1. The Bateses also claim that the fair market value of their home was the price Freddie Mac paid at the foreclosure sale, $205,237, so Freddie Mac should not have reported the fair market value as $168,000 on the 1099-A Forms. Appellees dispute the fair market value of the home. Whatever the home's value, the Bateses did not make this argument or present any evidence of this fact to the bankruptcy court, so the argument is waived. Crefisa Inc. v. Wash. Mut. Bank (In re Colonial Mortg. Bankers Corp.), 186 F.3d 46, 49-50 (1st Cir. 1999).
2. The Bateses also make two arguments here related to the fair market value of their property. First, they say they would have had no tax questions at all if the Forms were filled out correctly and "no deficiency or liability [was] displayed." They also argue that if they reported what they believed to be the true fair market value on their taxes, the discrepancy between their figure and the 1099-A Forms could trigger an audit. As stated above, the Bateses' argument about the fair market value of their home is waived because it was not presented to the bankruptcy court, and so these derivative arguments are waived, too. In any case, the Bateses cite a Tax Topic to bolster their claim that a discrepancy between a tax return and a 1099-A Form can trigger an audit, but that same Tax Topic refers back to Publication 4681, which says debt cancelled in bankruptcy is not included in income. Indeed, the Bateses do not argue or present evidence that they had any tax liability, reported this event on their taxes, sought tax advice, or took any other action because of the Forms. See I.R.S., Tax Topic 432: Form 1099-A (Acquisition or Abandonment of Secured Property) and Form 1099-C (Cancellation of Debt), https://www.irs.gov/taxtopics/tc432.html (last updated Oct. 10, 2016); Publication 4681, supra, at 4.

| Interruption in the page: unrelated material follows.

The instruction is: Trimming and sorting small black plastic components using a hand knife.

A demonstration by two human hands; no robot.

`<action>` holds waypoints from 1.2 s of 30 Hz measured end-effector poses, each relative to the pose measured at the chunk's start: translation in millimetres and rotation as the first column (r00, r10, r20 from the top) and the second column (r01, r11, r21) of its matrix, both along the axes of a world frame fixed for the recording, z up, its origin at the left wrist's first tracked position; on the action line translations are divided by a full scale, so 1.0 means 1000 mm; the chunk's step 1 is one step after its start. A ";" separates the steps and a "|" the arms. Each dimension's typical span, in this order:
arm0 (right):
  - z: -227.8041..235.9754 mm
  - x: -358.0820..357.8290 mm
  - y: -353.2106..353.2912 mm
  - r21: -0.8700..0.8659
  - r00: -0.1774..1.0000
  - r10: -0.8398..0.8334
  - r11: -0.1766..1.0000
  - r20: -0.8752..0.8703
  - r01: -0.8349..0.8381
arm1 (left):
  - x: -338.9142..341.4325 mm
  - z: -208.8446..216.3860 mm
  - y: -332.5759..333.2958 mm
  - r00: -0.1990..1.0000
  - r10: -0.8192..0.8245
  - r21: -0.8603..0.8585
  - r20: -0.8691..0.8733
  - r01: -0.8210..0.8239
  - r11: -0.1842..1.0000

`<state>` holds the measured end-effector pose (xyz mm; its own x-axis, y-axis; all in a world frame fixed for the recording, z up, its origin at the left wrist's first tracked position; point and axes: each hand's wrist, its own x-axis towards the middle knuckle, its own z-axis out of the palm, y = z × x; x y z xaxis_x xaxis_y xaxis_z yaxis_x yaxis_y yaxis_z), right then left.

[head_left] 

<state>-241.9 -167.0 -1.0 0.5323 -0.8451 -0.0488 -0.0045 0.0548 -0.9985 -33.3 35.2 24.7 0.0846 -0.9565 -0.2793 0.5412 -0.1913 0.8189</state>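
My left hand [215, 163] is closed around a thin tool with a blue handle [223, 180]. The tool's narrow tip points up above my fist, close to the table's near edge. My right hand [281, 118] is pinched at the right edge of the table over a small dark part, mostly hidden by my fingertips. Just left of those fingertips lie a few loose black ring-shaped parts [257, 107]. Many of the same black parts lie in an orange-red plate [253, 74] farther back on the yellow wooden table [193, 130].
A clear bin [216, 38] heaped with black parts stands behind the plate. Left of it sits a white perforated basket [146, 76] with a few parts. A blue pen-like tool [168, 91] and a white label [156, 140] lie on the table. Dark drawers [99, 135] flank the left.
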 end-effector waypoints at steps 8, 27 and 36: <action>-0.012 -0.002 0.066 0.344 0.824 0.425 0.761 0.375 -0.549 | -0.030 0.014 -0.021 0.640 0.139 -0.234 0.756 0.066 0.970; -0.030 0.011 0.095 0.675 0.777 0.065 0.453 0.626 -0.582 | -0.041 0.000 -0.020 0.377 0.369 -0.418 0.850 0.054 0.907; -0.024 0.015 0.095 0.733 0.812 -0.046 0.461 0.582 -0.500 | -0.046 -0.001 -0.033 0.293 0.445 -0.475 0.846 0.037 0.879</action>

3. On the Bateses' motion for summary judgment, the bankruptcy court found CitiMortgage liable for violating the discharge injunction by making the insurance call. In his affidavit in support of that motion, Timothy Bates claimed that a CitiMortgage representative "insist[ed]" he was "still responsible under the mortgage to pay for property insurance" and "demand[ed] that [the Bateses] pay for insurance on the foreclosed homestead." At a later hearing to assess the damages caused by the call, it came out that Mr. Bates did not speak to a CitiMortgage representative. Instead, he heard a pre-recorded message explaining that insurance was required under the terms of the mortgage agreement, but CitiMortgage did not have the policy information on file, and requesting that the Bateses "[p]lease provide your insurance carrier and policy information to us." On review of the damages order, the district court noted: "notwithstanding the bankruptcy court's conclusion to the contrary, there is no evidence in this record even remotely suggesting that the call was intended to coerce plaintiffs into paying a discharged debt ... Indeed, had defendants challenged the bankruptcy court's finding on appeal they may well have obtained a reversal." The Bateses did not appeal the district court's finding, so we need not wade into this bog. Whether or not the call violated the discharge injunction, under these circumstances it adds nothing to their 1099-A claim.